Reproduce exactly the line with "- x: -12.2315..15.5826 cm" and the lines after it. Stop at the last line of the data and include nothing else.

Segment Start: Available data

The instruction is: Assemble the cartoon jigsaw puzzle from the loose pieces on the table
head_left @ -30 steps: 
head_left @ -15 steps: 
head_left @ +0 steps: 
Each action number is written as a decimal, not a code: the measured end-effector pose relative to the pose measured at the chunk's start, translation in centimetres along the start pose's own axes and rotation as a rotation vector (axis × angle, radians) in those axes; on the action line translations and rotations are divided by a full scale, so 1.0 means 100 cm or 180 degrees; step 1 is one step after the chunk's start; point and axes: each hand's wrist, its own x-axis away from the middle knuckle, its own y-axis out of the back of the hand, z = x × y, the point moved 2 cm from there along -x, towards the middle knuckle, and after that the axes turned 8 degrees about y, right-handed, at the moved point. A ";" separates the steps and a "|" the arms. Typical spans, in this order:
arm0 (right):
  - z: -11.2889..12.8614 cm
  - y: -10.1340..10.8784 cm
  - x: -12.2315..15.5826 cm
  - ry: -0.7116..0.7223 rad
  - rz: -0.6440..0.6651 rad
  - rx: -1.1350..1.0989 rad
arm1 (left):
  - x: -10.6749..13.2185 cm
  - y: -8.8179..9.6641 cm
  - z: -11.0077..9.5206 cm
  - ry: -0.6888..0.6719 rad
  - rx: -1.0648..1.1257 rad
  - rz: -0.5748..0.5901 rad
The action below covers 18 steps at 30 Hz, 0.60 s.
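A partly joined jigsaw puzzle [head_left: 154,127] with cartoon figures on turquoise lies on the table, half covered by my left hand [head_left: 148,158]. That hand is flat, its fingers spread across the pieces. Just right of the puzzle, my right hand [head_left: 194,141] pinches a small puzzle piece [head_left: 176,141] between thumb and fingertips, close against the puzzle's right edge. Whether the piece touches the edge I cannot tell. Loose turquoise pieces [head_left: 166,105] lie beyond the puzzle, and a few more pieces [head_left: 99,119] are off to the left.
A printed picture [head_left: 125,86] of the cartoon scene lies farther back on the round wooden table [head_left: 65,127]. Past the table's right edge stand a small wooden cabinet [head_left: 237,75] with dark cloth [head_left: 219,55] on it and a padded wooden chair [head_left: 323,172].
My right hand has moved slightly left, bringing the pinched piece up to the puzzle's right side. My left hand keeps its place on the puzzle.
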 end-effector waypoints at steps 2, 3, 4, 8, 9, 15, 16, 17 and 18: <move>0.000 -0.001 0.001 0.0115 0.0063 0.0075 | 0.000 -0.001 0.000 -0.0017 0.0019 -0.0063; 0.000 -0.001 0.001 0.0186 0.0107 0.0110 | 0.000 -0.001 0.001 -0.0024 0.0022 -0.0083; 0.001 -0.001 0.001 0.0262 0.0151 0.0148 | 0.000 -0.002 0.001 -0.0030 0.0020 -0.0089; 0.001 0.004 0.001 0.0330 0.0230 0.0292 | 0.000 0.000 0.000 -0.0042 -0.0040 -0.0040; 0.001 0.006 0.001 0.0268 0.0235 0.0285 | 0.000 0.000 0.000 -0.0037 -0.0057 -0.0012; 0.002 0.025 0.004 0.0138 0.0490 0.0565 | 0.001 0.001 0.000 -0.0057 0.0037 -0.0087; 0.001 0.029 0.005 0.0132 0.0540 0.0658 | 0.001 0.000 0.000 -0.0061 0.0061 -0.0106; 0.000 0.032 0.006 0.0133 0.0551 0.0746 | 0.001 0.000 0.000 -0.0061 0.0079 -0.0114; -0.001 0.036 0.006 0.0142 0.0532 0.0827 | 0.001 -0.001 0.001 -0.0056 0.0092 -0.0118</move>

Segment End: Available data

Output for this task:
  - x: -12.2315..15.5826 cm
  - ry: -0.7116..0.7223 rad
  - rz: -0.6440..0.6651 rad
  - rx: -1.1350..1.0989 rad
arm1 (left):
  - x: -10.6749..13.2185 cm
  - y: -8.8179..9.6641 cm
  - z: -11.0077..9.5206 cm
  - ry: -0.6888..0.6719 rad
  - rx: -1.0648..1.1257 rad
  - rz: -0.5748..0.5901 rad
The action below covers 18 steps at 30 Hz, 0.60 s.
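A partly joined jigsaw puzzle [head_left: 154,127] with cartoon figures on turquoise lies on the table, half covered by my left hand [head_left: 148,158]. That hand is flat, its fingers spread across the pieces. Just right of the puzzle, my right hand [head_left: 194,141] pinches a small puzzle piece [head_left: 176,141] between thumb and fingertips, close against the puzzle's right edge. Whether the piece touches the edge I cannot tell. Loose turquoise pieces [head_left: 166,105] lie beyond the puzzle, and a few more pieces [head_left: 99,119] are off to the left.
A printed picture [head_left: 125,86] of the cartoon scene lies farther back on the round wooden table [head_left: 65,127]. Past the table's right edge stand a small wooden cabinet [head_left: 237,75] with dark cloth [head_left: 219,55] on it and a padded wooden chair [head_left: 323,172].
My right hand has moved slightly left, bringing the pinched piece up to the puzzle's right side. My left hand keeps its place on the puzzle.
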 end-effector waypoints at steps 2, 3, 4, 8, 9, 15, 16, 17 and 18: <move>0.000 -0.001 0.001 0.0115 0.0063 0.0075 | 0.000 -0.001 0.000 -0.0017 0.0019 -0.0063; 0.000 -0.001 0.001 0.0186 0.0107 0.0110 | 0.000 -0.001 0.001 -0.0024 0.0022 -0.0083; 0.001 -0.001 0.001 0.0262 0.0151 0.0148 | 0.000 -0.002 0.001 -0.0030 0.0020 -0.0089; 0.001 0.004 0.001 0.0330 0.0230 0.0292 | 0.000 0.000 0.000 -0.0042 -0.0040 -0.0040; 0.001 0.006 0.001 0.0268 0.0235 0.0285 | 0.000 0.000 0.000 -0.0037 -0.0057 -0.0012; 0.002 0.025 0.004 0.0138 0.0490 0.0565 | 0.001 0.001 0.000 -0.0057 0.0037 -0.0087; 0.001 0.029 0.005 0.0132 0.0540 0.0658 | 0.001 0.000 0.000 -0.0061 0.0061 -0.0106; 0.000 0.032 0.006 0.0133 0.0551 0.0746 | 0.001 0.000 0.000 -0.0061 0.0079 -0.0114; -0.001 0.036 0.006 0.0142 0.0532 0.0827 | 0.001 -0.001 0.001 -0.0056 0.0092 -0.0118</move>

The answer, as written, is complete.